Valéry Giscard d'Estaing, enfin, incarne la troisième catégorie. Un réformateur dans l'âme, qui voulait emmener la France vers une vraie modernité. Les réformes sociétales de son début de mandat montrent la direction - légalisation de l'avortement, majorité civile à l'âge de dix-huit ans et non plus vingt et un, divorce possible par consentement mutuel… Dans sa campagne électorale en 1974, il avait repris le slogan de Georges Pompidou cinq ans plus tôt - « le changement dans la continuité » -en insistant sur le changement. Au contraire de François Mitterrand, qui promettait « la force tranquille », ou de Jacques Chirac, élu pour « la France en grand », Nicolas Sarkozy voulait lui aussi le changement, la « rupture ». Dans la foulée de son élection, il a fait adopter par le Parlement toute une série de mesures sociétales, comme l'autonomie des universités ou la rationalisation de la carte judiciaire. C'est le premier point commun qui rapproche Nicolas Sarkozy de VGE. Leur but, c'est de changer le pays.
Le deuxième point vient des circonstances : ils ont été l'un et l'autre président de crise. L'année suivant l'élection de Giscard, la France connaît sa plus grave récession depuis la guerre. L'année suivant l'élection de Sarkozy, le pays connaît à nouveau sa plus profonde récession depuis la guerre, plus forte encore que celle de 1975. Un réflexe interventionniste l'a alors emporté sur leur tempérament libéral, que n'avait aucun des autres présidents de la V e.
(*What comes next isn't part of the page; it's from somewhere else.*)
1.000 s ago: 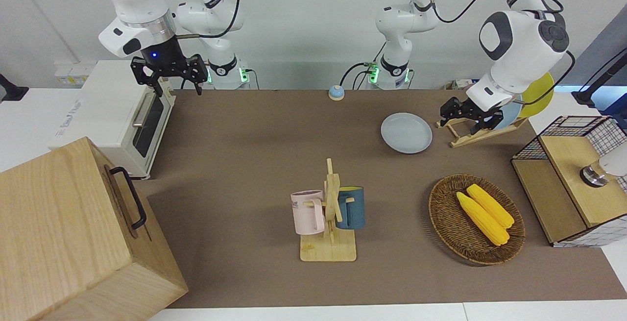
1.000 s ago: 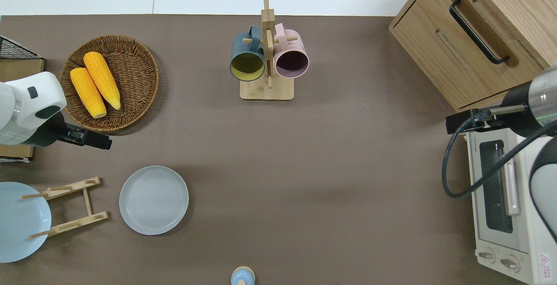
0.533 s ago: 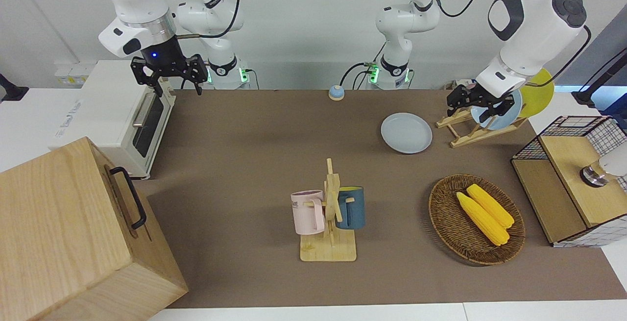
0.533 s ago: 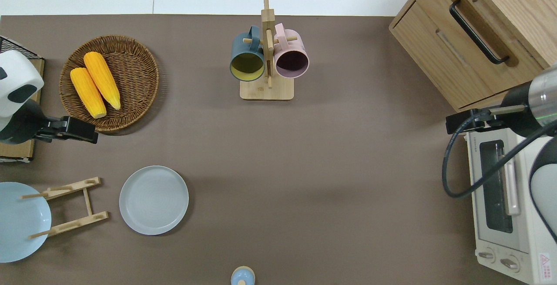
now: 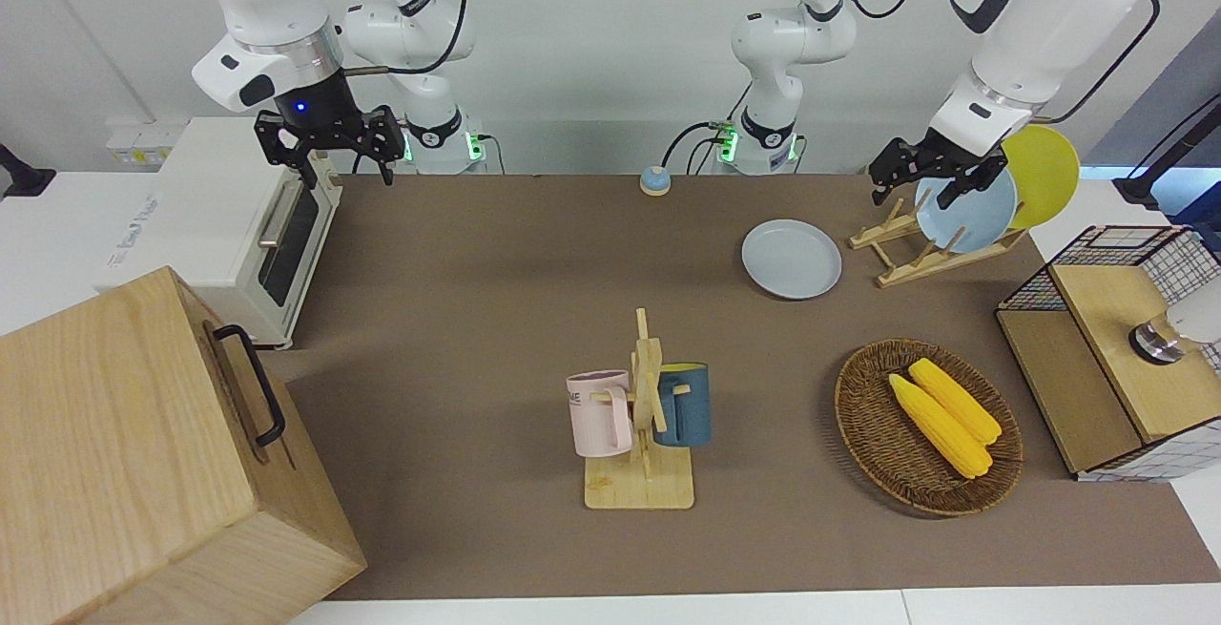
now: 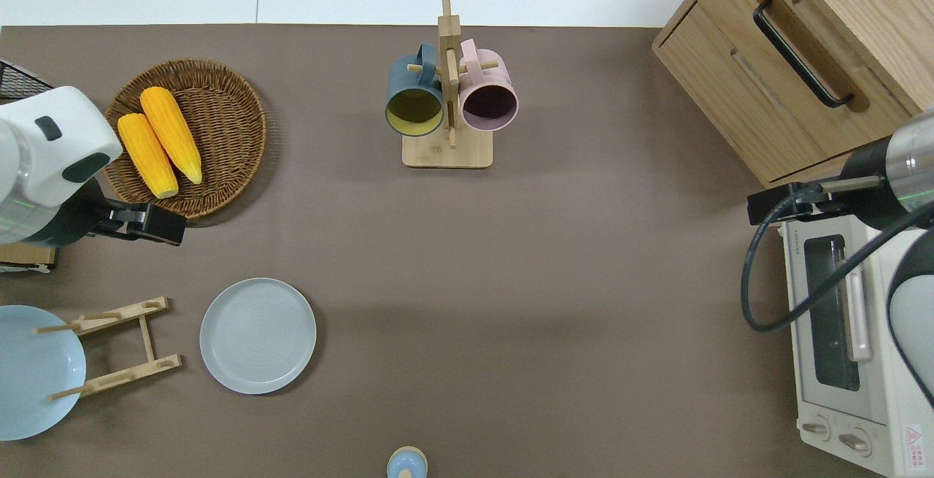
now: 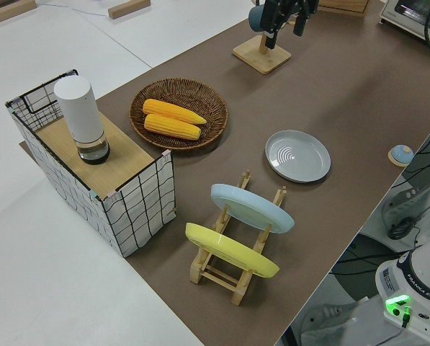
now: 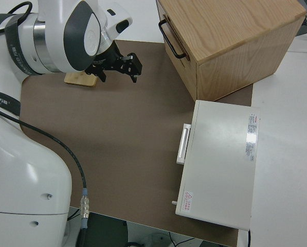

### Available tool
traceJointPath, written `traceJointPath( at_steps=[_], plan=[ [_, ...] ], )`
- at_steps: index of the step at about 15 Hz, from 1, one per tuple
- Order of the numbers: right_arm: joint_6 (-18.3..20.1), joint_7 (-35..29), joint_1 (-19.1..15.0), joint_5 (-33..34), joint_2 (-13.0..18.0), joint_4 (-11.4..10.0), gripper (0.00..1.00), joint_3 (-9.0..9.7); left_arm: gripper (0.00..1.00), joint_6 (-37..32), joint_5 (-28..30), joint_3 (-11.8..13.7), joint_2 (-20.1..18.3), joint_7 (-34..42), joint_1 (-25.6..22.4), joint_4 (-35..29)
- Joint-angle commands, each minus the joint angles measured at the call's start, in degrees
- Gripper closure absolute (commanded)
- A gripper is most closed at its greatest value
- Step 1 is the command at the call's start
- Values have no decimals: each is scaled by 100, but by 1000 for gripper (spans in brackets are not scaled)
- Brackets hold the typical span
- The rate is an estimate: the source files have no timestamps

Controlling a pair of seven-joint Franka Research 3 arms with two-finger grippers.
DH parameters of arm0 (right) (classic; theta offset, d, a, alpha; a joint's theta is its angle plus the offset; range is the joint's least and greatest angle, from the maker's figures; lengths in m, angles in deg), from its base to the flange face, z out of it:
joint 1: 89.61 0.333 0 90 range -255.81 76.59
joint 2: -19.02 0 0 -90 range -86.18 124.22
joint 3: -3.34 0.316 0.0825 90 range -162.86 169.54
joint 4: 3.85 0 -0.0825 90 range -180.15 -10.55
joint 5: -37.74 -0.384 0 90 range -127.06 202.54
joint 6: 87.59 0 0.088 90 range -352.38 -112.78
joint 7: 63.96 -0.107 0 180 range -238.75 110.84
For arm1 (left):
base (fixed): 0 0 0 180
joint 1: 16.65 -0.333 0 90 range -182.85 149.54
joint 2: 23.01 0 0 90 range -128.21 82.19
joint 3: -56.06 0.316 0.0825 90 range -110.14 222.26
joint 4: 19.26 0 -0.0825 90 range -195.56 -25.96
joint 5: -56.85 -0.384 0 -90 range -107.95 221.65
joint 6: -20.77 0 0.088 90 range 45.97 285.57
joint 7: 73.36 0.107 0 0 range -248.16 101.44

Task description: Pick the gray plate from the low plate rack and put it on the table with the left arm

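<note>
gray plate [image 6: 258, 336]: flat on the surface [image 6: 554, 303], just beside the low plate rack [image 6: 117, 348] toward the right arm's end – not touching it
low plate rack: holds a light-blue plate [image 7: 252, 207] and a yellow plate [image 7: 231, 249], both leaning on the pegs; slots nearest the gray plate are bare
left tool [image 6: 149, 224]: up in the air, empty, over bare surface at the rim of the wicker basket [image 6: 219, 124]; fingers spread apart in the front view
left tool vs gray plate: well apart, no contact
wicker basket: two corn cobs [image 6: 160, 141] in it, farther from the robots than the rack
right arm: parked; right tool [image 5: 329, 140] – fingers spread, empty
mug stand [image 6: 447, 98]: mid-surface, dark-blue mug [image 6: 414, 95] and pink mug [image 6: 487, 95] hanging on it
other: toaster oven [image 5: 215, 224] and wooden drawer box [image 5: 143, 453] at the right arm's end; wire crate [image 7: 92, 169] with a white cylinder [image 7: 81, 119] on it at the left arm's end
</note>
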Motion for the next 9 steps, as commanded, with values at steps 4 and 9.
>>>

Les deux hommes ont réagi exactement de la même manière : relance par l'investissement à l'intérieur, coordination à l'extérieur. Le premier inventa le G7 et le second le G20…
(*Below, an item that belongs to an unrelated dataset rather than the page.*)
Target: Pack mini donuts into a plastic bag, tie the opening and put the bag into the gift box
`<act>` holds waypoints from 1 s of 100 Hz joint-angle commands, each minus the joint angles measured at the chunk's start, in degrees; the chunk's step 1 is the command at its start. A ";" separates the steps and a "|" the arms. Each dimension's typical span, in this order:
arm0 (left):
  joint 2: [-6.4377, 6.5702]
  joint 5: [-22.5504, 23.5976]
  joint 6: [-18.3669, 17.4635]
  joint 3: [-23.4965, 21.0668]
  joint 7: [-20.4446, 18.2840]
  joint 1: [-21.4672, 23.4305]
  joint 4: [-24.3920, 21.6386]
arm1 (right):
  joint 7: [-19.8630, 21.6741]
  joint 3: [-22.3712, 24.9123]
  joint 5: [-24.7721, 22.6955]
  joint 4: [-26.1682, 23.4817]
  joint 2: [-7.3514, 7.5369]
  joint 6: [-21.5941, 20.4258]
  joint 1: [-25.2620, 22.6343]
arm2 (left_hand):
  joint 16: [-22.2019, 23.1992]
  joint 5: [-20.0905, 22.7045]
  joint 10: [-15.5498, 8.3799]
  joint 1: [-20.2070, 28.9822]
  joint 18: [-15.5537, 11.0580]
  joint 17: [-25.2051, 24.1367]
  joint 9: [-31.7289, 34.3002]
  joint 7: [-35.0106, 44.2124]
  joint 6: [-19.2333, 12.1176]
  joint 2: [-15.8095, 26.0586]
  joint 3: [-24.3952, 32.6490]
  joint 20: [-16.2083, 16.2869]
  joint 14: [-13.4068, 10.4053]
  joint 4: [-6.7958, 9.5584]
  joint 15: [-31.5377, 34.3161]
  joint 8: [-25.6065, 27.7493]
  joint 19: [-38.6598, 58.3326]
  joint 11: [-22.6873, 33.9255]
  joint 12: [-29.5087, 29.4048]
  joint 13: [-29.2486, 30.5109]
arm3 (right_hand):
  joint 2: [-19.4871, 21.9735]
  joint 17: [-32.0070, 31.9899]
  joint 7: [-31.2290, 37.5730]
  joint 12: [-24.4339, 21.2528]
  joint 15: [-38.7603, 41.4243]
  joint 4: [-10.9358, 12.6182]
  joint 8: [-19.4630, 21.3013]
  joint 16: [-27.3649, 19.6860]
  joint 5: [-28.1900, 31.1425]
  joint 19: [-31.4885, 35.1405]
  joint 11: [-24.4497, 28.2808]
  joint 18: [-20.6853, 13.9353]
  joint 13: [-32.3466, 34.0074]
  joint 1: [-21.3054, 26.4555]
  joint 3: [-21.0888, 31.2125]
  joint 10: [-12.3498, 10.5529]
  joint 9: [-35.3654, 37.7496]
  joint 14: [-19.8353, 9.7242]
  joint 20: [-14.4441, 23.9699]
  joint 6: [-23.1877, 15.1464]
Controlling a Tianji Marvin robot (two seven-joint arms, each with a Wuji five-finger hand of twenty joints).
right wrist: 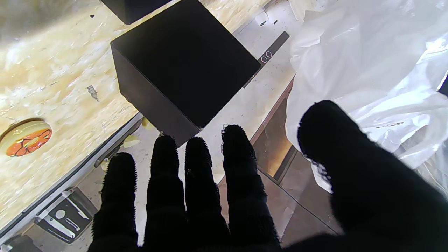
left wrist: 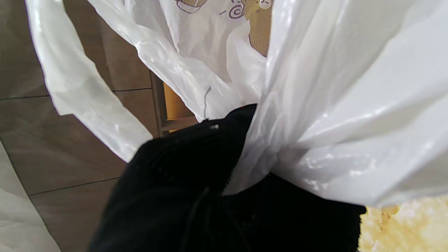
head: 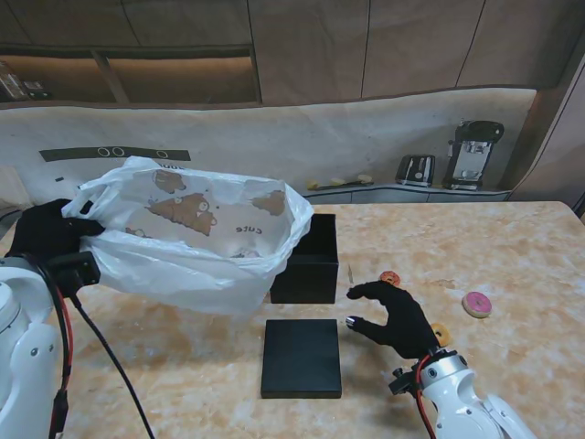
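Note:
My left hand (head: 46,233) is shut on the gathered edge of a white printed plastic bag (head: 201,240) and holds it off the table at the left, mouth open toward the right. The left wrist view shows the black glove (left wrist: 196,182) pinching the bunched bag (left wrist: 332,105). What the bag holds is hidden. The open black gift box (head: 306,261) stands just right of the bag. My right hand (head: 395,317) hovers open, fingers spread, right of the box's lid (head: 302,357). Mini donuts lie near it: an orange one (head: 390,278), a pink one (head: 476,305), one half hidden (head: 441,335).
In the right wrist view the fingers (right wrist: 196,182) point toward the gift box (right wrist: 185,70), with the bag (right wrist: 367,70) beside it and the orange donut (right wrist: 26,138) on the marbled table (head: 512,247). A counter with appliances (head: 471,155) runs behind the table.

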 commanded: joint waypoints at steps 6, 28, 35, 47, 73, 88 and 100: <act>-0.69 -1.74 0.41 0.49 -0.61 1.29 -1.76 | 0.51 0.11 -0.33 -0.52 -0.42 -0.04 -0.81 | 0.16 0.64 0.23 1.04 0.88 1.13 1.15 2.14 -0.01 -2.08 2.21 -0.94 -0.12 -1.46 1.89 0.13 1.65 0.46 0.45 1.59 | 1.44 -0.46 -0.36 -2.18 -0.38 1.17 0.38 -0.43 0.32 -0.38 -0.15 -0.29 -1.02 -0.96 -0.09 -0.91 -1.39 -1.09 0.72 0.01; -1.12 -6.72 0.71 1.39 0.90 2.81 -2.23 | -0.51 1.16 -1.37 -0.78 -0.54 -0.04 -1.14 | 0.34 0.69 0.52 1.21 1.02 1.06 1.28 2.01 0.23 -2.11 2.11 -0.84 0.04 -1.50 1.87 0.11 1.72 0.42 0.51 1.62 | 1.46 -0.47 -0.39 -2.18 -0.38 1.19 0.40 -0.43 0.23 -0.42 -0.16 -0.25 -0.99 -0.95 -0.09 -0.83 -1.40 -1.09 0.70 0.01; -1.08 -7.62 0.23 1.65 1.30 3.52 -2.31 | -0.74 1.58 -1.54 -0.87 -0.58 0.02 -1.30 | 0.37 0.69 0.51 1.25 1.04 1.11 1.24 1.98 0.23 -2.12 2.07 -0.79 0.12 -1.53 1.88 0.14 1.81 0.37 0.51 1.63 | 1.44 -0.50 -0.39 -2.17 -0.39 1.19 0.40 -0.43 0.22 -0.43 -0.15 -0.28 -1.02 -0.90 -0.07 -0.83 -1.38 -1.12 0.70 0.06; -1.01 -9.80 -0.61 2.09 2.14 4.80 -2.53 | -0.92 2.10 -1.90 -0.87 -0.59 0.03 -1.44 | 0.43 0.70 0.46 1.22 1.07 1.12 1.25 1.96 0.22 -2.07 2.04 -0.75 0.07 -1.54 1.93 0.17 1.86 0.34 0.53 1.64 | 1.40 -0.46 -0.37 -2.17 -0.37 1.18 0.41 -0.42 0.25 -0.41 -0.15 -0.28 -1.07 -0.91 -0.11 -0.86 -1.35 -1.04 0.71 0.01; -1.01 -12.55 -2.43 6.04 5.03 7.23 -2.62 | -1.87 2.95 -3.00 -0.72 -0.67 0.15 -1.64 | 0.43 0.02 -0.05 1.17 0.43 0.57 0.69 1.94 -0.10 -1.38 1.54 -0.82 -0.39 -1.52 1.72 0.52 1.54 0.32 0.70 1.01 | 1.38 -0.42 -0.35 -2.16 -0.44 1.63 0.42 -0.45 0.28 -0.38 -0.13 -0.26 -1.14 0.36 0.76 -0.86 -1.37 -1.17 0.72 0.09; -1.50 -14.25 -2.97 9.16 8.27 7.70 -2.35 | -2.23 3.68 -3.68 -0.64 -0.68 0.27 -1.97 | 0.55 -0.29 -0.28 1.29 0.20 0.15 0.35 2.09 -0.30 -1.04 1.09 -0.84 -0.60 -1.43 1.52 0.70 1.24 0.40 0.79 0.67 | 1.30 -0.47 -0.35 -2.15 -0.41 2.25 0.42 -0.44 0.32 -0.41 -0.10 -0.24 -1.10 1.23 1.64 -0.88 -1.33 -1.12 0.71 0.11; -1.67 -15.94 -3.82 11.33 10.52 8.16 -2.14 | -2.38 4.37 -4.21 -0.46 -0.66 0.27 -2.20 | 0.64 -0.40 -0.42 1.28 0.14 0.09 0.26 2.18 -0.33 -0.92 0.97 -0.81 -0.77 -1.35 1.45 0.66 1.17 0.48 0.75 0.64 | 1.24 -0.47 -0.35 -2.17 -0.44 2.38 0.42 -0.46 0.35 -0.40 -0.13 -0.24 -1.15 1.20 1.73 -0.91 -1.35 -1.15 0.70 0.09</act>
Leur troisième point, enfin, s'inscrit dans leur style - au-delà des innombrables différences évoquées ci-dessus. Tous deux élus alors qu'ils étaient ministres du gouvernement sortant (à l'inverse, à nouveau, des autres présidents de la V e), ils connaissent bien les rouages du pouvoir. Ils sont aussi à l'aise avec les médias - la télévision en particulier. Au début de leur mandat, ils sont omniprésents, on les voit partout. Jacques Chirac, fougueux Premier ministre de VGE, ne supporte pas cet étouffement. Il claque la porte à l'été 1976. Son successeur, Raymond Barre, joue la modestie en faisant entendre sa petite musique, tout comme François Fillon. La ressemblance des styles présidentiels va au-delà. Leur entourage à l'Elysée reste technicien. Leurs collaborateurs ne deviennent pas ministres - à l'inverse de Charles de Gaulle, François Mitterrand et Jacques Chirac, qui nommèrent à Matignon leur ancien bras droit à l'Elysée (respectivement Georges Pompidou, Pierre Bérégovoy et Dominique de Villepin). Et ils ont voulu assumer un rapport décomplexé à l'argent. Giscard roulait en voiture de sport, Sarkozy est parti en vacances sur un yacht. Les autres présidents de la V e appréciaient le confort que donne l'argent… beaucoup plus discrètement.
Mais il y a un domaine où l'actuel président fera tout pour ne pas suivre les traces de son prédécesseur. Si Charles de Gaulle, François Mitterrand et Jacques Chirac ont tous trois été réélus à l'issue de leur premier mandat, Valéry Giscard d'Estaing, lui, a été battu. Nicolas Sarkozy connaît parfaitement les trois raisons de cette défaite. D'abord, une crise qui s'éternise. Ensuite, une image de défenseur des riches au détriment des classes moyennes. Enfin, une droite divisée, avec un report désastreux des voix au second tour. L'actuel président s'efforce de combattre ces causes. Mais dans ce genre de combat, la réussite n'est jamais assurée.